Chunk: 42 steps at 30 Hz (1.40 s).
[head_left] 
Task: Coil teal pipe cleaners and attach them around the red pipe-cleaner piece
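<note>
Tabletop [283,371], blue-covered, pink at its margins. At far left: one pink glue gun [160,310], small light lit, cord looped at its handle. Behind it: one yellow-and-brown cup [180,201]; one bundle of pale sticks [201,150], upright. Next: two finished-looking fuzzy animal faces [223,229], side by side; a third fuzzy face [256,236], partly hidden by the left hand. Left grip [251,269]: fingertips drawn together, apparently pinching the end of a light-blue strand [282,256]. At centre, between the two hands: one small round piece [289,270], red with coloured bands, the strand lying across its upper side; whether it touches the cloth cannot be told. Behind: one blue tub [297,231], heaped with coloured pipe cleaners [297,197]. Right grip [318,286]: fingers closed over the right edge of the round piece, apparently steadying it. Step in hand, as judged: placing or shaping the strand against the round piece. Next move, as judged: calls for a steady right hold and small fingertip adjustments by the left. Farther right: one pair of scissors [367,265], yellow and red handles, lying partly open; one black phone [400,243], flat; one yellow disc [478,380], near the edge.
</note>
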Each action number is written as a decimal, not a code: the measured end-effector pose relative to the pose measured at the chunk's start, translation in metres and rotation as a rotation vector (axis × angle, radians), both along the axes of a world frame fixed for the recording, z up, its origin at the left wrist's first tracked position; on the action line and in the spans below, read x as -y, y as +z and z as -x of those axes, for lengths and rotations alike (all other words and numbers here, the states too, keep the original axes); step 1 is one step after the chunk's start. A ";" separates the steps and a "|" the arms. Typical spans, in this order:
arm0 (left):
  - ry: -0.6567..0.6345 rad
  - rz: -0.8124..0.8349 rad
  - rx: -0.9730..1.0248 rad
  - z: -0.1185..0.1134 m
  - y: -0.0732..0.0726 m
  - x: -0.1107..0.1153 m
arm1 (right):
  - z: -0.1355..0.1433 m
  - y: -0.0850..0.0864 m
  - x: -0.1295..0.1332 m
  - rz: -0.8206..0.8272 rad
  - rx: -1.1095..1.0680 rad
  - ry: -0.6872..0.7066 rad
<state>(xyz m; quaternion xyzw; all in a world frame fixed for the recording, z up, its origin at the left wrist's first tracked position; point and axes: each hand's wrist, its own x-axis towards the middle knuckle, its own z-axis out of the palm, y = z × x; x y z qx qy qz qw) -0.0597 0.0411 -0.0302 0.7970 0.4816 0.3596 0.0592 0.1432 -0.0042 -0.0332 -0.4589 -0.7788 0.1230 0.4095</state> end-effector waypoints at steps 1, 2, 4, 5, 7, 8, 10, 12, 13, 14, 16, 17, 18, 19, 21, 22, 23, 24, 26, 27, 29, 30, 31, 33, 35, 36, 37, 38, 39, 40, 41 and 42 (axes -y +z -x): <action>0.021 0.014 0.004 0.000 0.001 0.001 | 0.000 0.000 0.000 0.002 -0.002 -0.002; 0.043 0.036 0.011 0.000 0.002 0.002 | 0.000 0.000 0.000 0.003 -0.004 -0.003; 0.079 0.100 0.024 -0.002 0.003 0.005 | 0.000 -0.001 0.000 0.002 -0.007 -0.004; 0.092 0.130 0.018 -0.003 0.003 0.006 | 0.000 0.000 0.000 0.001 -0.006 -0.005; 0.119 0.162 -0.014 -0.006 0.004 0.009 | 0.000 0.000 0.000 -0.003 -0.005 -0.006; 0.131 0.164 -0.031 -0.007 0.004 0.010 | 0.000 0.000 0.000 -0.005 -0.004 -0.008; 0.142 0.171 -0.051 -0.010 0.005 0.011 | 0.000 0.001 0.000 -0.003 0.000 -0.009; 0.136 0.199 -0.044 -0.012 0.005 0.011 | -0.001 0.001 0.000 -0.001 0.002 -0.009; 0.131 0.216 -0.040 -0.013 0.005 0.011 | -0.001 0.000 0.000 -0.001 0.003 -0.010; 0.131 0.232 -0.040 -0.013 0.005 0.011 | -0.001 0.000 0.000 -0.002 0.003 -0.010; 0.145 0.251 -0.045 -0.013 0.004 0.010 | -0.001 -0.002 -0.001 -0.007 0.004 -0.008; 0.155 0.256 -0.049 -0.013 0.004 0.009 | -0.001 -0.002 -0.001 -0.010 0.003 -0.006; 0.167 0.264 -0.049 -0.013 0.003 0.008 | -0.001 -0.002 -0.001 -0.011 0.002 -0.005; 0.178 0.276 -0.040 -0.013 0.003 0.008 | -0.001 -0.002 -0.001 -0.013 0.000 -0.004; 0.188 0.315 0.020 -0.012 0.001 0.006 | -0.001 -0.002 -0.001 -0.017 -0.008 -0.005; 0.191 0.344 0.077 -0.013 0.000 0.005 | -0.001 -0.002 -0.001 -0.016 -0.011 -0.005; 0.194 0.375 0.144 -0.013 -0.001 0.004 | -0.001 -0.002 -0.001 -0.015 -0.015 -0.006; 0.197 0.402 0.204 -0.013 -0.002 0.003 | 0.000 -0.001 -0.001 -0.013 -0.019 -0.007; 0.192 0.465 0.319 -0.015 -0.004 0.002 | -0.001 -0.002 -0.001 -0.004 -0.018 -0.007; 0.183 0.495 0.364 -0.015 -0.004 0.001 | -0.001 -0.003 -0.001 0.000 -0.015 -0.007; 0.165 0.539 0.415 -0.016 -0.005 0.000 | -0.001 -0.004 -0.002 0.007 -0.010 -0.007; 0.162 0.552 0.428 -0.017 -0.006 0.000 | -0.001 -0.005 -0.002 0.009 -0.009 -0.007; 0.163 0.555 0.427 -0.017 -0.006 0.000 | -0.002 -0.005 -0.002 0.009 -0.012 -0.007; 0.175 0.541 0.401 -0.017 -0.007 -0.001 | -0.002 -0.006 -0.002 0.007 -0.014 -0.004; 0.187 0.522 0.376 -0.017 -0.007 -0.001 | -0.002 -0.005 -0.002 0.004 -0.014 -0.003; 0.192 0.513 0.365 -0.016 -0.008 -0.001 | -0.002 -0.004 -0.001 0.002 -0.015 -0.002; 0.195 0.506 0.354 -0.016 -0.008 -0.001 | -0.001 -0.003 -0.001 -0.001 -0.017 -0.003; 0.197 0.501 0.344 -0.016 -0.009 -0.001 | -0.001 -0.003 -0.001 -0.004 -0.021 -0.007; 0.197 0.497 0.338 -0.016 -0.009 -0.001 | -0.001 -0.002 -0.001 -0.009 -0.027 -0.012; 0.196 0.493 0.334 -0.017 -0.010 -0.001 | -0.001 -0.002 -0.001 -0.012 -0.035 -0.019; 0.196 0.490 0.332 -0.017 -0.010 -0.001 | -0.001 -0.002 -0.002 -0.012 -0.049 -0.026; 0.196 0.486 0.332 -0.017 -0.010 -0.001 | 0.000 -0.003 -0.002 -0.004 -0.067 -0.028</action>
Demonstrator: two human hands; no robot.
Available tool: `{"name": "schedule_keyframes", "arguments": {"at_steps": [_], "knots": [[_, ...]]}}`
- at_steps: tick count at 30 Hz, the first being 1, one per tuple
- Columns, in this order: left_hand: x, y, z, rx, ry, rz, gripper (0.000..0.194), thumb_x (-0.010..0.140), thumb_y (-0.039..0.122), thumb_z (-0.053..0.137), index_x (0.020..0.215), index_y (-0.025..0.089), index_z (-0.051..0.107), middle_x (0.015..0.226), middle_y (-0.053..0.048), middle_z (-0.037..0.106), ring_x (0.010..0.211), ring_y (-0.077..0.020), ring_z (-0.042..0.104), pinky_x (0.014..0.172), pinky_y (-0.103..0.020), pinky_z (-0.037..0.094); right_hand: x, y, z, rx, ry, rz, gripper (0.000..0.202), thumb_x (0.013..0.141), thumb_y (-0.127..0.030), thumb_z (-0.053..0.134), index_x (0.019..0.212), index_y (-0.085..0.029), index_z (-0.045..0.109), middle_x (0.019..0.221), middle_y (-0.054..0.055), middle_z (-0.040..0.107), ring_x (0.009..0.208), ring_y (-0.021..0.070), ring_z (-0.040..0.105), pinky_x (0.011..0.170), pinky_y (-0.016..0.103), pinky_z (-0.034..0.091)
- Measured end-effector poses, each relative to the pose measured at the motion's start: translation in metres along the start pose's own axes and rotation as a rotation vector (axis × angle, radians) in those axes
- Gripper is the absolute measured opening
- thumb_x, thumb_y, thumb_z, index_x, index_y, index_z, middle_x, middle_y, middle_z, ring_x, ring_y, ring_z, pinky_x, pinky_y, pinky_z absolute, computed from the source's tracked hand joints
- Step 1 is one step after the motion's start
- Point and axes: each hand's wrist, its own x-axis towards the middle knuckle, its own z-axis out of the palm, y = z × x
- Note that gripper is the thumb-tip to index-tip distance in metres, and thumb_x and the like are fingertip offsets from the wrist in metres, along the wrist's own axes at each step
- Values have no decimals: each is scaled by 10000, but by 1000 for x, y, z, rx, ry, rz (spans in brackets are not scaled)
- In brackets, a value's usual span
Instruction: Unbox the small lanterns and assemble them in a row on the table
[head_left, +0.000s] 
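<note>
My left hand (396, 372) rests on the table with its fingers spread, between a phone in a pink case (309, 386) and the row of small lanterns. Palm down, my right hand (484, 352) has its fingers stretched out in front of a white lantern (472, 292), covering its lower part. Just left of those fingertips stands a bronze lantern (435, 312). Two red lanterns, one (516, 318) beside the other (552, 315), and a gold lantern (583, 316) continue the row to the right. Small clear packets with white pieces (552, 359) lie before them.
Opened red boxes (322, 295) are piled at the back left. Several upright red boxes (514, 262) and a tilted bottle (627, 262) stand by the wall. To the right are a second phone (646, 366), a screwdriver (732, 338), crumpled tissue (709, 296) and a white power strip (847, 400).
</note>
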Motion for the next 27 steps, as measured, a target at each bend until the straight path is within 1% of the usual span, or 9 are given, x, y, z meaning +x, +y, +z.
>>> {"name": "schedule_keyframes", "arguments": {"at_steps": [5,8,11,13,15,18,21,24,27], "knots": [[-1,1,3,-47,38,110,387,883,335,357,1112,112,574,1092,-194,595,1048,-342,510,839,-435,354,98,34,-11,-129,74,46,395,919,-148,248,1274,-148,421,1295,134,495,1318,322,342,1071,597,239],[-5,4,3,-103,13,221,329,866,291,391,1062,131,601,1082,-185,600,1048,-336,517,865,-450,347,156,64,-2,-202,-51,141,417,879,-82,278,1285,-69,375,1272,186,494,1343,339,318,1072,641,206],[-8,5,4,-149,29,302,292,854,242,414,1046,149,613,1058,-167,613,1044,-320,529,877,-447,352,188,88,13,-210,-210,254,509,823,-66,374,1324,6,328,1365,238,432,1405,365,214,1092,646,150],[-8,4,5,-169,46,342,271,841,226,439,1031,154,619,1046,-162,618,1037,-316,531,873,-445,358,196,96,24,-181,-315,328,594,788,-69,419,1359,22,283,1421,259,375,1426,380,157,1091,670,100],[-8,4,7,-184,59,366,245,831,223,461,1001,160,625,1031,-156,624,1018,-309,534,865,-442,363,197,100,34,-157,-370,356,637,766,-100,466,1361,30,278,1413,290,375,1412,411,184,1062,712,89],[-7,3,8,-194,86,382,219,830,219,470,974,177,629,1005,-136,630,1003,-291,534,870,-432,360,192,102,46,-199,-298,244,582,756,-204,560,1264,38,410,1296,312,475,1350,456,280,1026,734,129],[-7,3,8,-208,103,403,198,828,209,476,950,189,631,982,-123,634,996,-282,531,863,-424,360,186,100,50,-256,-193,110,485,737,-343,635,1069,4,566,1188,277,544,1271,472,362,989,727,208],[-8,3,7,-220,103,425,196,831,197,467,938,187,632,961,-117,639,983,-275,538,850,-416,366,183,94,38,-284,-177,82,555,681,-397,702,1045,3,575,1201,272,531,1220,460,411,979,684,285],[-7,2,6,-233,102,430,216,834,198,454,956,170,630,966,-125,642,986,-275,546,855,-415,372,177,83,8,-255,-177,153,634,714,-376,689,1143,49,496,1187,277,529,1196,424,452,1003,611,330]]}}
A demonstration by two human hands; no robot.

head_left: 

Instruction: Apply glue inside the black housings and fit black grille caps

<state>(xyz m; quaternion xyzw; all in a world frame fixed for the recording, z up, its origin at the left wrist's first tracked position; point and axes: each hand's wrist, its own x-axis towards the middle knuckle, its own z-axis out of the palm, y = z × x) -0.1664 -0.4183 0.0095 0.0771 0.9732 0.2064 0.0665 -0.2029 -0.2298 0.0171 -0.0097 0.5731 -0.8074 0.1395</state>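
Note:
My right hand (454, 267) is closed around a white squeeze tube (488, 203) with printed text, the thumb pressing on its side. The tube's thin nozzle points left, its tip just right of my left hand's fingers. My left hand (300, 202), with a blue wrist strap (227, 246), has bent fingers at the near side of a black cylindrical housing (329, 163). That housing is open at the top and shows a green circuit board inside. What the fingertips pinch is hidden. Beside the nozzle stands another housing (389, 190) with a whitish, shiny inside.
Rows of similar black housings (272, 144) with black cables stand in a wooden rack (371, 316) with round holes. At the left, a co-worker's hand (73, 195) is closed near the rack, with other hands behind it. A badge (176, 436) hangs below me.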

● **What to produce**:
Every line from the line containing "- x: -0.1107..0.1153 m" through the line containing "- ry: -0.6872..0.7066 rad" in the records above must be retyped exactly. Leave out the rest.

● **Task response**:
  - x: -0.1107..0.1153 m
arm1 (right):
  - z: -0.1355..0.1433 m
  - y: -0.0850..0.0864 m
  - x: -0.1295..0.1332 m
  - rz: -0.8206..0.8272 rad
  - rx: -1.1095..1.0680 rad
  - ry: -0.6872..0.7066 rad

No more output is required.